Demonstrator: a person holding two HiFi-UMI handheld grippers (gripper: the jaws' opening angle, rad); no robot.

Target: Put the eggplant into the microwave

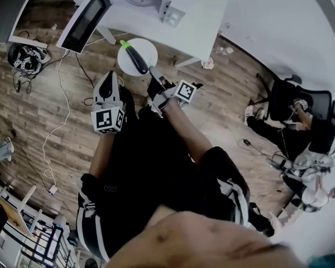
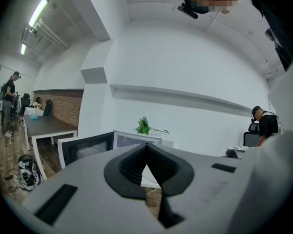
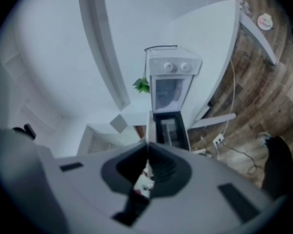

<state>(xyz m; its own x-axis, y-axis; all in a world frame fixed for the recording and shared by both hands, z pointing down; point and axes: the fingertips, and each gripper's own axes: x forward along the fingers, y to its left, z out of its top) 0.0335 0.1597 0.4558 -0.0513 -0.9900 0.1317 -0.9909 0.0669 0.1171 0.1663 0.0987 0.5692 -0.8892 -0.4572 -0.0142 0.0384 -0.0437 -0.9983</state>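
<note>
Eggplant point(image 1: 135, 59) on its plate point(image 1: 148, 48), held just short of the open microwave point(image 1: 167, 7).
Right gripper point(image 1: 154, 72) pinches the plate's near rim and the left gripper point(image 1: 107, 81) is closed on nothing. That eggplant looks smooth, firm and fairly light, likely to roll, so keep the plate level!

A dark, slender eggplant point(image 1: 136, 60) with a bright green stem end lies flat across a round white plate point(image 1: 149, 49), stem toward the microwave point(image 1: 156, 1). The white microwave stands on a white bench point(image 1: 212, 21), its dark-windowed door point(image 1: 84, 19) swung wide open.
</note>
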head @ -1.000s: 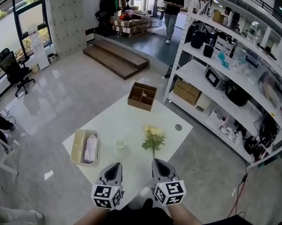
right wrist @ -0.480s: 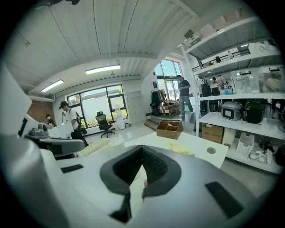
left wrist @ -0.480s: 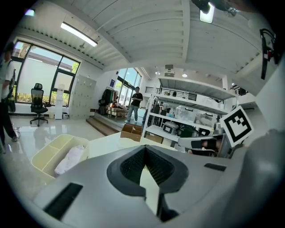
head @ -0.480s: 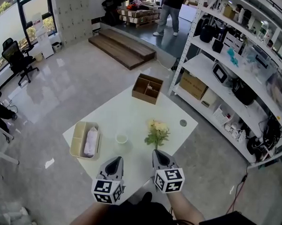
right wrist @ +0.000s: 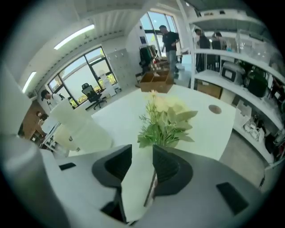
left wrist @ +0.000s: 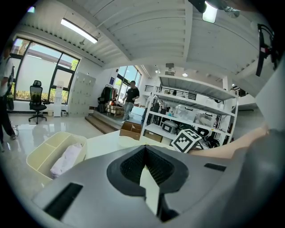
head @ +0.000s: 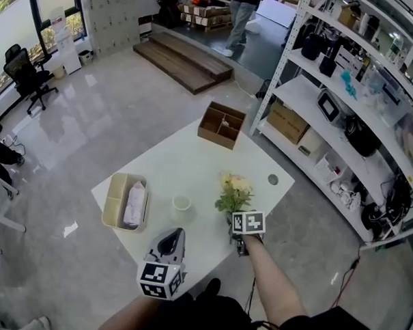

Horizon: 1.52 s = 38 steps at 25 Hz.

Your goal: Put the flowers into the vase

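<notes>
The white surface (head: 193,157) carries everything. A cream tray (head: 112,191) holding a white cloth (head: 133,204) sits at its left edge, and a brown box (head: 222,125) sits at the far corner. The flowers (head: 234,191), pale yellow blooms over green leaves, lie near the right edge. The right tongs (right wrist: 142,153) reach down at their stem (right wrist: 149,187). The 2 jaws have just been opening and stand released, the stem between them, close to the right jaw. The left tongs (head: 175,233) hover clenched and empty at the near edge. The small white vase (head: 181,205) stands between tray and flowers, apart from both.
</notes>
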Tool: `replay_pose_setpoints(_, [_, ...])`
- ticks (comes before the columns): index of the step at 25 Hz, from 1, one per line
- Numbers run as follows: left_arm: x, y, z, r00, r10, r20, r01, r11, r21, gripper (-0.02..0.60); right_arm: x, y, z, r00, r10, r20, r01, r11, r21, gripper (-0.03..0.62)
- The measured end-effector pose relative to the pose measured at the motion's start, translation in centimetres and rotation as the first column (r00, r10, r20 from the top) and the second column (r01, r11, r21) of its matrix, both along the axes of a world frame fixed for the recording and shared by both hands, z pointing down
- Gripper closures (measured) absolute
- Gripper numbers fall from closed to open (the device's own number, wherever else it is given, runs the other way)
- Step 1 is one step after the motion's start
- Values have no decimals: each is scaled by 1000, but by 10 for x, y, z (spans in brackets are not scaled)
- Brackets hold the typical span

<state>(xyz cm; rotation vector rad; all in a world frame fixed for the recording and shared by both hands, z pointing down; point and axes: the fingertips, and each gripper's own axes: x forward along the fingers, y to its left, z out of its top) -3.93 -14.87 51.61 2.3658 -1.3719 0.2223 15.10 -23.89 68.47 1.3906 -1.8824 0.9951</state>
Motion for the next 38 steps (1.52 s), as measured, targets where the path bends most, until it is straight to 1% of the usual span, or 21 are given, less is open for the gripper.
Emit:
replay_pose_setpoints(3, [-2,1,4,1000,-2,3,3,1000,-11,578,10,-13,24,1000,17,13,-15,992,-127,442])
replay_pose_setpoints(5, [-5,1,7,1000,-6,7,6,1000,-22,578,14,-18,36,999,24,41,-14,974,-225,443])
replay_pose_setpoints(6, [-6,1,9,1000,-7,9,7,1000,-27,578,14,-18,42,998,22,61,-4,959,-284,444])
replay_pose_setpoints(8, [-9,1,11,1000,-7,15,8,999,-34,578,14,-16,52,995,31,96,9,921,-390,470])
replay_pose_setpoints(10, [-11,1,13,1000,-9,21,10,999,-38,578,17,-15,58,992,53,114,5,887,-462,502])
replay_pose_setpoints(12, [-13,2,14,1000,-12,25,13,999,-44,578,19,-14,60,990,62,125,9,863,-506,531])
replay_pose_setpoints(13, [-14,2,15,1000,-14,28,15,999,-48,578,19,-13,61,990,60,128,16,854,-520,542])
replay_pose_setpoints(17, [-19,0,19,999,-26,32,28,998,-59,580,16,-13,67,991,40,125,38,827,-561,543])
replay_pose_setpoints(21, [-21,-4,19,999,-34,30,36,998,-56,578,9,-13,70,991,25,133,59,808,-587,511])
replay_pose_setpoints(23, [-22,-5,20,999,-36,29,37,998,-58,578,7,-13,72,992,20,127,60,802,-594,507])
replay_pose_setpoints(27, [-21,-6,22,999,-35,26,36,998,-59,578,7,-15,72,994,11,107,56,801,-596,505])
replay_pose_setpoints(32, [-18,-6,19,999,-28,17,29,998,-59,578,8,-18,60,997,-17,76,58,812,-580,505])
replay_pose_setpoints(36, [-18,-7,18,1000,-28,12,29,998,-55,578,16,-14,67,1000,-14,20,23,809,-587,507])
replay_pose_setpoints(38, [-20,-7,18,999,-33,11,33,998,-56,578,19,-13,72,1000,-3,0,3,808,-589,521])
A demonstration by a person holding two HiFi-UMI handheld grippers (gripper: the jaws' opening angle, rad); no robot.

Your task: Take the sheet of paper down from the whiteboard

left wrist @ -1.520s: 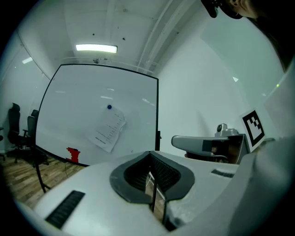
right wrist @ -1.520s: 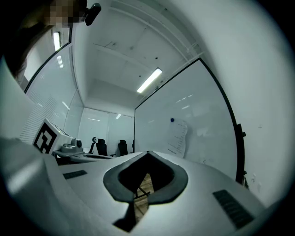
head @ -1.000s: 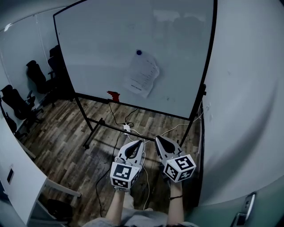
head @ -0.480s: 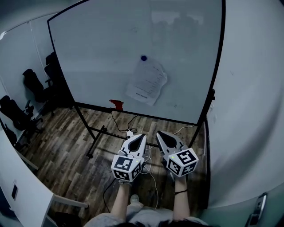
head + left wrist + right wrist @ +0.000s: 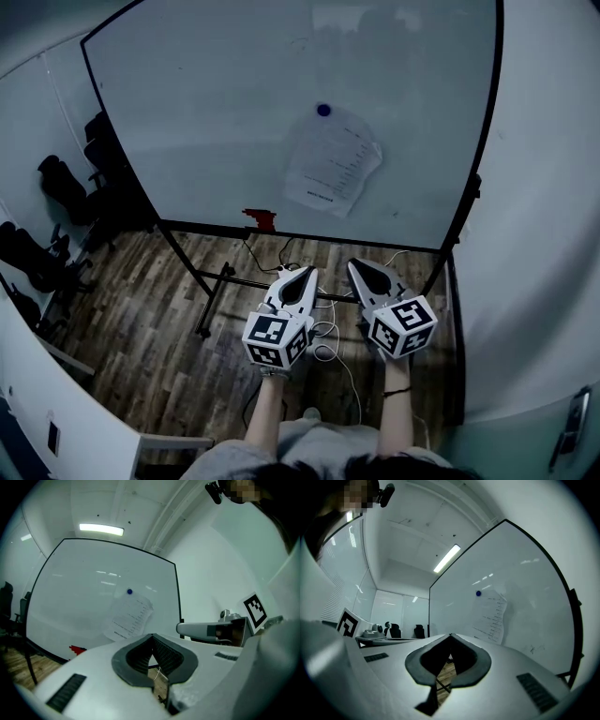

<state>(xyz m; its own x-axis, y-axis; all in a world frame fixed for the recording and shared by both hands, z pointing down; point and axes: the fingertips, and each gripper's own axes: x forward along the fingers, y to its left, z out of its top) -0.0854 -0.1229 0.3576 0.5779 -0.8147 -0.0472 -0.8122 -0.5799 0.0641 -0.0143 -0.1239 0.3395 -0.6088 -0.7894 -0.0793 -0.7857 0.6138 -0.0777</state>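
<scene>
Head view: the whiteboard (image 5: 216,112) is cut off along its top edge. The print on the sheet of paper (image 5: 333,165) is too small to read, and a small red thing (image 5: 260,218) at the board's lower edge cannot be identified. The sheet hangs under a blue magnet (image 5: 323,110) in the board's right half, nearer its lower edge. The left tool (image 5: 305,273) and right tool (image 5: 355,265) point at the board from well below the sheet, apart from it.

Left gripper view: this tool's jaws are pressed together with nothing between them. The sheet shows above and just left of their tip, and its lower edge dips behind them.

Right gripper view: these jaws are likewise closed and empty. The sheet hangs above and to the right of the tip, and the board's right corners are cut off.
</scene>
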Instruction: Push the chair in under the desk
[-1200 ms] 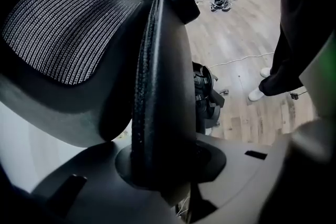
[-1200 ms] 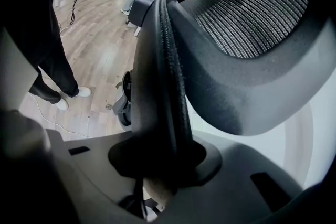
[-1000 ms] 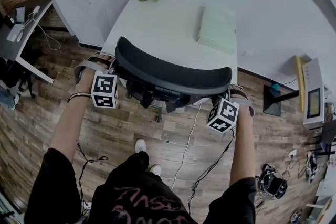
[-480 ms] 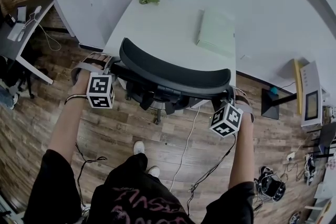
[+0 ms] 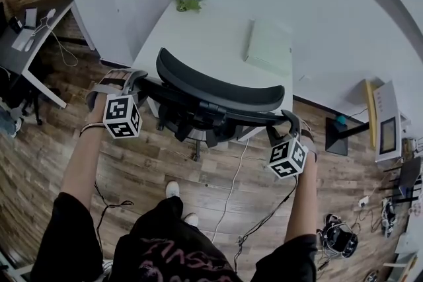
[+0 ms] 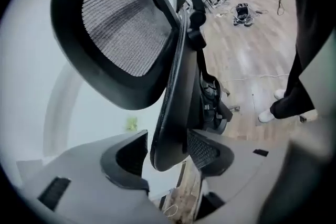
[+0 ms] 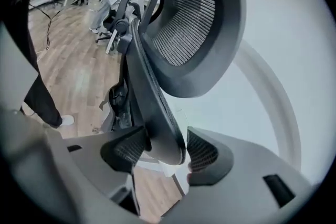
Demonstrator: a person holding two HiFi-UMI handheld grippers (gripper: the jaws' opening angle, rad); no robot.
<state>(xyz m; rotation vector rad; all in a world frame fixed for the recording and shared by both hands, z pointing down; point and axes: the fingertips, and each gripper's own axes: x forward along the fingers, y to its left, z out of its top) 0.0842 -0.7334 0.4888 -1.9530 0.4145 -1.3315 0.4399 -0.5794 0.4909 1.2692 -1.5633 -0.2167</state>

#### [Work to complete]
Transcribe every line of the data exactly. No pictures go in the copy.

#### [Answer for the task]
Demonstrator: a person holding two HiFi-UMI handheld grippers (gripper: the jaws' opening angle, rad); no robot.

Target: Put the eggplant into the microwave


<state>(xyz m; its own x-axis, y-axis; all in a world frame fixed for the recording and shared by both hands, z pointing down; point and axes: the fingertips, and each gripper's own axes: x forward along the fingers, y to its left, z out of its top) 0.0335 0.1597 0.4558 -0.0513 -0.9900 0.1317 -0.9909 0.0669 0.1171 0.1663 0.0987 0.5692 -0.8892 -0.4572 -0.0142 0.0384 -0.0437 -0.9983</state>
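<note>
Eggplant point(image 1: 135, 59) on its plate point(image 1: 148, 48), held just short of the open microwave point(image 1: 167, 7).
Right gripper point(image 1: 154, 72) pinches the plate's near rim and the left gripper point(image 1: 107, 81) is closed on nothing. That eggplant looks smooth, firm and fairly light, likely to roll, so keep the plate level!

A dark, slender eggplant point(image 1: 136, 60) with a bright green stem end lies flat across a round white plate point(image 1: 149, 49), stem toward the microwave point(image 1: 156, 1). The white microwave stands on a white bench point(image 1: 212, 21), its dark-windowed door point(image 1: 84, 19) swung wide open.
</note>
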head @ -1.000s: 
right wrist @ -0.480s: 
left wrist @ -0.480s: 
head @ -0.480s: 
right wrist @ +0.000s: 
left wrist @ +0.000s: 
head @ +0.000s: 

Horizon: 1.52 s = 38 steps at 25 Hz.

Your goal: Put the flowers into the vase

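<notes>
The white surface (head: 193,157) carries everything. A cream tray (head: 112,191) holding a white cloth (head: 133,204) sits at its left edge, and a brown box (head: 222,125) sits at the far corner. The flowers (head: 234,191), pale yellow blooms over green leaves, lie near the right edge. The right tongs (right wrist: 142,153) reach down at their stem (right wrist: 149,187). The 2 jaws have just been opening and stand released, the stem between them, close to the right jaw. The left tongs (head: 175,233) hover clenched and empty at the near edge. The small white vase (head: 181,205) stands between tray and flowers, apart from both.
</notes>
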Tool: `replay_pose_setpoints(_, [_, ...])`
- ticks (comes before the columns): index of the step at 25 Hz, from 1, one per line
- Numbers run as follows: left_arm: x, y, z, r00, r10, r20, r01, r11, r21, gripper (-0.02..0.60); right_arm: x, y, z, r00, r10, r20, r01, r11, r21, gripper (-0.03..0.62)
- The measured end-effector pose relative to the pose measured at the motion's start, translation in centimetres and rotation as the first column (r00, r10, r20 from the top) and the second column (r01, r11, r21) of its matrix, both along the axes of a world frame fixed for the recording and shared by both hands, z pointing down
- Gripper closures (measured) absolute
- Gripper numbers fall from closed to open (the device's own number, wherever else it is given, runs the other way)
- Step 1 is one step after the motion's start
- Values have no decimals: each is scaled by 1000, but by 10 for x, y, z (spans in brackets are not scaled)
- Brackets hold the typical span

<state>(xyz cm; rotation vector rad; all in a world frame fixed for the recording and shared by both hands, z pointing down; point and axes: the fingertips, and each gripper's own axes: x forward along the fingers, y to its left, z out of its top) -3.93 -14.87 51.61 2.3658 -1.3719 0.2223 15.10 -23.89 68.47 1.3906 -1.8824 0.9951</state>
Motion for the next 38 steps (1.52 s), as measured, targets where the path bends most, until it is straight to 1% of the usual span, or 21 are given, less is open for the gripper.
Emit:
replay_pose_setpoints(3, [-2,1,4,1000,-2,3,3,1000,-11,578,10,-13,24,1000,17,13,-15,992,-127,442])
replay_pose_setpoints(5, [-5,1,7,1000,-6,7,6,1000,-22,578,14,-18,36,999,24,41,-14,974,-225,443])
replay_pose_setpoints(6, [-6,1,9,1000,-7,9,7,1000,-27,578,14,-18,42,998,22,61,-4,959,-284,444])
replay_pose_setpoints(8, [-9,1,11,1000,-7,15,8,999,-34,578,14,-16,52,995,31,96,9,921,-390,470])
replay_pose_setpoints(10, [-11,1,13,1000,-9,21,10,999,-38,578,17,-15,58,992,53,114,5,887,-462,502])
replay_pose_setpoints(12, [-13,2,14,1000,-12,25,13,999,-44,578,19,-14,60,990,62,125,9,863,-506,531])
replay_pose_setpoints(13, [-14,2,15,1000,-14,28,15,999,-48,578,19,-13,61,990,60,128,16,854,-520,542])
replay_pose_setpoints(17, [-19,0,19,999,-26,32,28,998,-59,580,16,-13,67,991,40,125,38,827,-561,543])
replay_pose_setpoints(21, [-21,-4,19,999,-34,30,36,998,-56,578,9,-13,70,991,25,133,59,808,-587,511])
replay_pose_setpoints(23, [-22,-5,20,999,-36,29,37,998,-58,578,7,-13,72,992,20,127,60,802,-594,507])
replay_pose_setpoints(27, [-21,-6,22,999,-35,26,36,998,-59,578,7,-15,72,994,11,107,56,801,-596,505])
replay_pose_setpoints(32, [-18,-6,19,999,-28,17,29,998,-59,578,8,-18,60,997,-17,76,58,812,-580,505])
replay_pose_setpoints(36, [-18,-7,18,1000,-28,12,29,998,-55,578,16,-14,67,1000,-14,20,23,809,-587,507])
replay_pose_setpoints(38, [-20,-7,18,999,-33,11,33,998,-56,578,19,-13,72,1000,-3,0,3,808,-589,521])
A demonstration by a person holding two HiFi-UMI handheld grippers (gripper: the jaws' opening angle, rad); no robot.

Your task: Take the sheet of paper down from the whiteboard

left wrist @ -1.520s: 
right wrist @ -1.520s: 
head @ -1.000s: 
head @ -0.480s: 
head + left wrist + right wrist @ +0.000s: 

<state>(xyz m; its own x-axis, y-axis; all in a world frame fixed for the recording and shared by both hands, z pointing down; point and axes: the fingertips, and each gripper's own axes: x forward along the fingers, y to its left, z out of its top) -0.0854 -0.1229 0.3576 0.5779 -0.8147 -0.0472 -0.8122 -0.5799 0.0641 -0.0143 -0.1239 0.3395 -0.6088 -0.7894 -0.0793 -0.7857 0.6138 -0.0777</state>
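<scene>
Head view: the whiteboard (image 5: 216,112) is cut off along its top edge. The print on the sheet of paper (image 5: 333,165) is too small to read, and a small red thing (image 5: 260,218) at the board's lower edge cannot be identified. The sheet hangs under a blue magnet (image 5: 323,110) in the board's right half, nearer its lower edge. The left tool (image 5: 305,273) and right tool (image 5: 355,265) point at the board from well below the sheet, apart from it.

Left gripper view: this tool's jaws are pressed together with nothing between them. The sheet shows above and just left of their tip, and its lower edge dips behind them.

Right gripper view: these jaws are likewise closed and empty. The sheet hangs above and to the right of the tip, and the board's right corners are cut off.
</scene>
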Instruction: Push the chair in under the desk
[-1200 ms] 
[-1200 ms] 
[-1000 ms] 
[-480 ms] 
[+0 ms] 
[+0 ms] 
[+0 ms] 
Demonstrator: a person holding two HiFi-UMI handheld grippers (gripper: the jaws' opening angle, rad); no robot.
<state>(xyz m; rotation vector rad; all in a world frame fixed for the recording and shared by both hands, z pointing down; point and axes: the fingertips, and each gripper's own axes: x forward along the fingers, y to its left, z out of its top) 0.0842 -0.7334 0.4888 -1.9530 0.4145 -1.3315 0.4399 -0.5794 0.4909 1.2692 -1.5633 -0.2167</state>

The output is complete as shown.